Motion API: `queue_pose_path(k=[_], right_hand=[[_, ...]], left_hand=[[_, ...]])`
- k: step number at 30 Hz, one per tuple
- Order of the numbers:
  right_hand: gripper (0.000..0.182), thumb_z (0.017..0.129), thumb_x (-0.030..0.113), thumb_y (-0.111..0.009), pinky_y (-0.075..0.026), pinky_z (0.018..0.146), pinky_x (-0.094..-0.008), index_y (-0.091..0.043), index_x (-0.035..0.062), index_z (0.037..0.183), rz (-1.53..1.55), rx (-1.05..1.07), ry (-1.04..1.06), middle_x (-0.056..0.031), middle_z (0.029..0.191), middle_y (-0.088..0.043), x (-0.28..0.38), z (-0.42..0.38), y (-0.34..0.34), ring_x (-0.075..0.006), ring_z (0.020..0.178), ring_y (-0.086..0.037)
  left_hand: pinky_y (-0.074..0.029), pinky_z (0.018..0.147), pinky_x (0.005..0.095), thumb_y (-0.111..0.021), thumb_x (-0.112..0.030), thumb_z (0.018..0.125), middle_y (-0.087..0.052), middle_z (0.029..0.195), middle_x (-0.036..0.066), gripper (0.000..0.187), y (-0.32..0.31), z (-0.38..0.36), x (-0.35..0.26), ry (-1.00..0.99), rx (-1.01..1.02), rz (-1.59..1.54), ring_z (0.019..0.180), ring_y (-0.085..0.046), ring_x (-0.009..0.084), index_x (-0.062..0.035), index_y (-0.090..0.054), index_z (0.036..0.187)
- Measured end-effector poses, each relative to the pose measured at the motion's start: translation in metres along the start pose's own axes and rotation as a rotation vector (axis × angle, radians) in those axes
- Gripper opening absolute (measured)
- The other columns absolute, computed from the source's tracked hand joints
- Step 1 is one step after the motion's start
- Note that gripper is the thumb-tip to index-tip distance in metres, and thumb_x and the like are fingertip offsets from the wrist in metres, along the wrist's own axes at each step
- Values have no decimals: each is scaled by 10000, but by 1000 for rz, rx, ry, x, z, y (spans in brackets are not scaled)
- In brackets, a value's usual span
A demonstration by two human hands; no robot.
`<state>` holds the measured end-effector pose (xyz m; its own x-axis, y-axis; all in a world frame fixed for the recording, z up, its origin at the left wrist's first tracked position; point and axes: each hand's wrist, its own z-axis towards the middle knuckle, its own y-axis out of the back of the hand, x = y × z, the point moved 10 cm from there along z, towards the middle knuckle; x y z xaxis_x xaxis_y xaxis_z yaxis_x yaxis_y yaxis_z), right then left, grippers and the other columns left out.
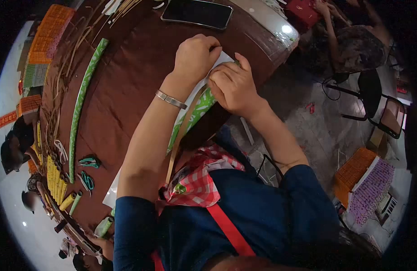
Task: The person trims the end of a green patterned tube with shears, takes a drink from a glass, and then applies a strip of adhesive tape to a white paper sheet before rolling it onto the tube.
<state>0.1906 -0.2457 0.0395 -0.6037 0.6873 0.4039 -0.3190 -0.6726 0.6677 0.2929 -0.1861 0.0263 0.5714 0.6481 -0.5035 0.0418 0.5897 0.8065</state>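
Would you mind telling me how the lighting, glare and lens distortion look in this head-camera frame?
Head view: strong fisheye, with black corners and the brown table bowed; a bright glare spot on its far edge; the left hand and right hand are evenly lit and sharp on the green patterned strip; the edges blur.

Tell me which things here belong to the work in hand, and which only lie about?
In hand:
- left hand and right hand, pressing the white paper
- green patterned strip under them

Lying about:
- phone
- long green strip
- scissors
- yellow rolls
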Motion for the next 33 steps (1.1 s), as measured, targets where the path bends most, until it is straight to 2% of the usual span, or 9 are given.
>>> queue_pose_path(k=[6,16,18,25,27,28,30,33], right_hand=[[77,848,151,-642,-328,1010,-479,-601,86,861,23,-5,-7,-62,855,-646,0,1,1,-255,859,-620],[79,854,147,-635,-344,969,-478,-598,78,861,-6,34,-14,-61,863,-645,-1,1,-2,-253,842,-606],[146,917,210,-600,-332,981,-515,-628,68,901,24,45,-17,-85,858,-649,-2,-1,-5,-261,850,-613],[152,916,216,-604,-331,976,-507,-632,66,909,-5,31,-2,-94,868,-650,1,-1,-3,-262,854,-614],[74,851,128,-638,-354,947,-455,-598,70,872,-1,14,-9,-62,838,-634,2,3,2,-254,827,-605],[74,851,128,-638,-354,947,-455,-598,70,872,0,15,-11,-62,838,-634,1,2,0,-254,827,-605],[148,916,219,-604,-328,983,-498,-628,74,903,9,44,-21,-87,859,-647,-3,-2,-6,-259,857,-612],[145,915,217,-604,-329,979,-494,-626,75,893,6,51,-17,-81,847,-644,-3,-1,-6,-256,857,-611]], left_hand=[[-542,707,428,-690,-212,820,-671,851,139,147,-2,0,3,17,34,-11,788,-664,334,-94,-722,901],[-544,697,428,-675,-185,829,-665,833,134,119,1,0,3,-37,-60,-30,785,-658,338,-85,-711,884],[-544,695,425,-675,-182,832,-664,828,132,118,1,-1,3,-35,-59,-26,784,-658,336,-84,-712,887],[-544,705,423,-690,-196,830,-664,852,137,136,2,-1,0,-19,-45,-44,796,-660,333,-76,-708,891],[-544,707,423,-692,-197,828,-664,857,139,142,1,-1,2,-22,-54,-32,800,-660,334,-72,-706,894],[-544,706,423,-690,-192,828,-664,856,141,140,1,-1,3,-19,-60,-27,796,-660,336,-69,-705,893],[-544,705,422,-688,-187,829,-664,855,143,138,1,0,4,-16,-66,-22,791,-659,337,-66,-703,892],[-543,701,426,-686,-174,830,-663,856,144,126,2,0,8,-12,-84,-71,777,-658,341,-66,-695,895]])
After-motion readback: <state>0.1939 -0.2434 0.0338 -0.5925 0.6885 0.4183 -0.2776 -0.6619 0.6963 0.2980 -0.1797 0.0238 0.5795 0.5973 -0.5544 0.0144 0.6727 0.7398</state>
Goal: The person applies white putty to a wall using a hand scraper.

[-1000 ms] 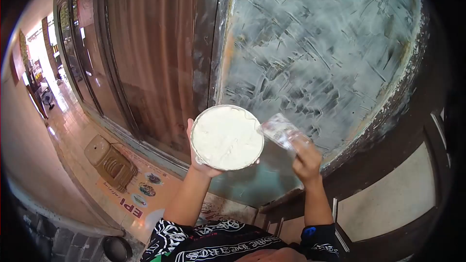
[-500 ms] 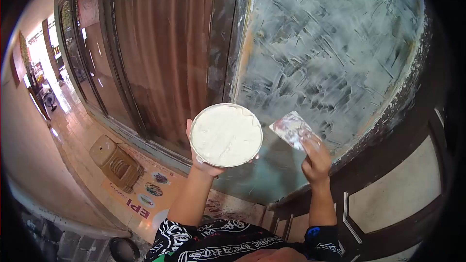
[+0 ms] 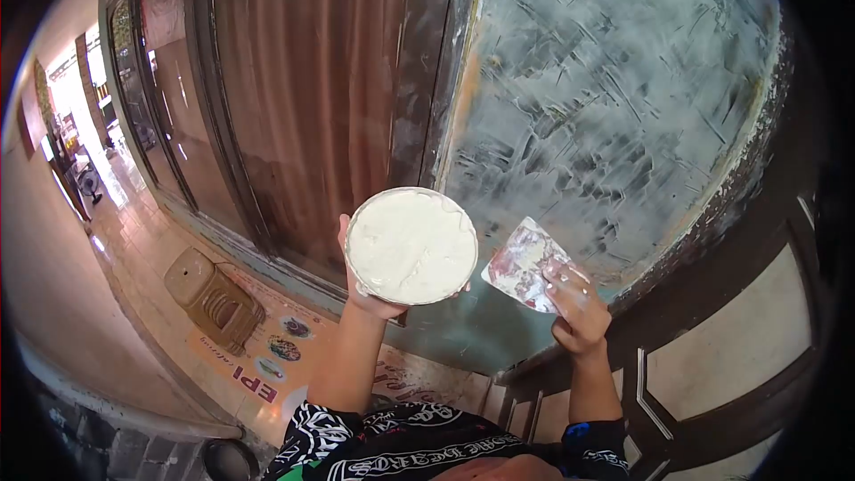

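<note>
My left hand [image 3: 372, 302] grips a round tub of white putty [image 3: 411, 245] from below and the side, its open top facing me. The putty fills it nearly to the rim. In my right hand [image 3: 581, 307] is a flat, square putty spreader [image 3: 527, 265], smeared with white and pinched between thumb and fingers. Its near corner is close to the tub's right side, with a small gap between them. Behind both hands stands a grey-green wall panel [image 3: 606, 107] covered in patchy white streaks.
Left of the panel is a dark-framed window with a brown curtain [image 3: 303, 80]. A stack of brown plastic stools [image 3: 214, 298] stands on a printed mat [image 3: 289, 338] at lower left. A dark panelled door [image 3: 726, 338] is at right. A fan [image 3: 89, 185] stands far left.
My right hand has turned the spreader and lowered it slightly, so more of its smeared face shows. The tub has shifted a touch left in view.
</note>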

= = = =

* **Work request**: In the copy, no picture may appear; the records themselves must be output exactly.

* **Result below**:
Motion API: `queue_pose_path(k=[_], right_hand=[[_, ...]], left_hand=[[_, ...]])`
- k: step number at 30 Hz, one per tuple
- Order of the numbers:
  right_hand: gripper (0.000..0.182), thumb_z (0.017..0.129), thumb_x (-0.030..0.113), thumb_y (-0.111..0.009), pinky_y (-0.075..0.026), pinky_z (0.018..0.146), pinky_x (-0.094..-0.008), index_y (-0.091..0.043), index_x (-0.035..0.062), index_z (0.037..0.183), rz (-1.53..1.55), rx (-1.05..1.07), ry (-1.04..1.06), middle_x (-0.056..0.031), middle_z (0.029..0.191), middle_y (-0.088..0.043), x (-0.28..0.38), z (-0.42..0.38), y (-0.34..0.34), ring_x (-0.075..0.006), ring_z (0.020..0.178), ring_y (-0.086..0.037)
  left_hand: pinky_y (-0.074..0.029), pinky_z (0.018..0.147), pinky_x (0.005..0.095), thumb_y (-0.111..0.021), thumb_x (-0.112..0.030), thumb_z (0.018..0.125), middle_y (-0.087..0.052), middle_z (0.029..0.195), middle_x (-0.036..0.066), gripper (0.000..0.187), y (-0.32..0.31), z (-0.38..0.36), x (-0.35..0.26), ry (-1.00..0.99), rx (-1.01..1.02), rz (-1.59..1.54), ring_z (0.019..0.180), ring_y (-0.085..0.046), ring_x (-0.009..0.084), index_x (-0.062..0.035), index_y (-0.090..0.054), index_z (0.036..0.187)
- Measured end-effector poses, each relative to the pose measured at the motion's start: translation in metres along the start pose's own axes and rotation as a rotation vector (axis × angle, radians) in those axes
- Gripper opening absolute (measured)
- The other columns absolute, computed from the source's tracked hand joints
- Step 1 is one step after the motion's start
- Note that gripper is the thumb-tip to index-tip distance in metres, and thumb_x and the like are fingertip offsets from the wrist in metres, along the wrist's own axes at each step
- Values have no decimals: each is scaled by 10000, but by 1000 for rz, rx, ry, x, z, y (spans in brackets are not scaled)
- In brackets, a value's usual span
A demonstration by two human hands; no robot.
`<state>` holds the measured end-effector pose (xyz m; its own x-axis, y-axis; all in a world frame fixed for the recording, z up, its origin at the left wrist's first tracked position; point and axes: each hand's wrist, its own z-axis towards the middle knuckle, its own y-axis out of the back of the hand, x = y × z, the point moved 10 cm from there along z, towards the middle knuckle; x y z xaxis_x xaxis_y xaxis_z yaxis_x yaxis_y yaxis_z), right then left, grippers and the other columns left out.
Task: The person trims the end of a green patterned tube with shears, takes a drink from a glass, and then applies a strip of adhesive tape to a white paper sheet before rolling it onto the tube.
<state>0.1906 -0.2457 0.0395 -0.6037 0.6873 0.4039 -0.3190 -0.6726 0.6677 0.2929 -0.1861 0.0263 0.5714 0.6481 -0.5035 0.0418 0.5897 0.8065</state>
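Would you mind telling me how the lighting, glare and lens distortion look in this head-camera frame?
Head view: strong fisheye, with black corners and the brown table bowed; a bright glare spot on its far edge; the left hand and right hand are evenly lit and sharp on the green patterned strip; the edges blur.

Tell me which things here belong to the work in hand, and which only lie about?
In hand:
- left hand and right hand, pressing the white paper
- green patterned strip under them

Lying about:
- phone
- long green strip
- scissors
- yellow rolls
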Motion for the next 33 steps (1.1 s), as measured, targets where the path bends most, until it is straight to 2% of the usual span, or 9 are given.
>>> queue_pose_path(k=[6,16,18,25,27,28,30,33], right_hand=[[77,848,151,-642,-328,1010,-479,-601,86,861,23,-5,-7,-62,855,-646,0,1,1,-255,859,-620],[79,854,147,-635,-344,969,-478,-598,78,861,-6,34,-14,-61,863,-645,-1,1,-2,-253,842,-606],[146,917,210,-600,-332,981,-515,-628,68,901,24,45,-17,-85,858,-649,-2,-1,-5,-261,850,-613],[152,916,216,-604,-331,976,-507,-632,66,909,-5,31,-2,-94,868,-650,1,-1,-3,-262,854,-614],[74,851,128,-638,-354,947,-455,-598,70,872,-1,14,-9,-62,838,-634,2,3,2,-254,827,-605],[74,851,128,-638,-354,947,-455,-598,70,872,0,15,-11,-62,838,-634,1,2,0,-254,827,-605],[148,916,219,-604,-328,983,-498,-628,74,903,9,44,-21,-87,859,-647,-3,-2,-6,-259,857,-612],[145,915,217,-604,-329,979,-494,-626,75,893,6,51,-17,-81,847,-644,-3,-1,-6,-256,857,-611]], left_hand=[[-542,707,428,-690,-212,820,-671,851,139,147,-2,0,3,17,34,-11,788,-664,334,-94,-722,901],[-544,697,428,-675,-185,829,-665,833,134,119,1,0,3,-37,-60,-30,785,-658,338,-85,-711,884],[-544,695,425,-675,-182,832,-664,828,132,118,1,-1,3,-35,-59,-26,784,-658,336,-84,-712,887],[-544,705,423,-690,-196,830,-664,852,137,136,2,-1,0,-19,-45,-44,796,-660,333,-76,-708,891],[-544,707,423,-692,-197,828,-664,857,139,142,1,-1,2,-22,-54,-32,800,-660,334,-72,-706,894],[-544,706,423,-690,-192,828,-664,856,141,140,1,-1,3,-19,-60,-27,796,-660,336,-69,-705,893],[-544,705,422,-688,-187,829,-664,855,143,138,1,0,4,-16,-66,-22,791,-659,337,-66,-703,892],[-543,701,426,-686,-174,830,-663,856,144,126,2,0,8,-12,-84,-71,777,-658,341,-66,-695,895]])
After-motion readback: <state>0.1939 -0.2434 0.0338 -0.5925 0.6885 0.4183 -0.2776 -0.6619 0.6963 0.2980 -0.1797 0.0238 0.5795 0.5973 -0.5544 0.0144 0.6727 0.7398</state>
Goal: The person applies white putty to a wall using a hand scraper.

[-1000 ms] 
[-500 ms] 
[+0 ms] 

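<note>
My left hand [image 3: 372, 302] grips a round tub of white putty [image 3: 411, 245] from below and the side, its open top facing me. The putty fills it nearly to the rim. In my right hand [image 3: 581, 307] is a flat, square putty spreader [image 3: 527, 265], smeared with white and pinched between thumb and fingers. Its near corner is close to the tub's right side, with a small gap between them. Behind both hands stands a grey-green wall panel [image 3: 606, 107] covered in patchy white streaks.
Left of the panel is a dark-framed window with a brown curtain [image 3: 303, 80]. A stack of brown plastic stools [image 3: 214, 298] stands on a printed mat [image 3: 289, 338] at lower left. A dark panelled door [image 3: 726, 338] is at right. A fan [image 3: 89, 185] stands far left.
My right hand has turned the spreader and lowered it slightly, so more of its smeared face shows. The tub has shifted a touch left in view.
</note>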

Nothing else is required to complete this exercise.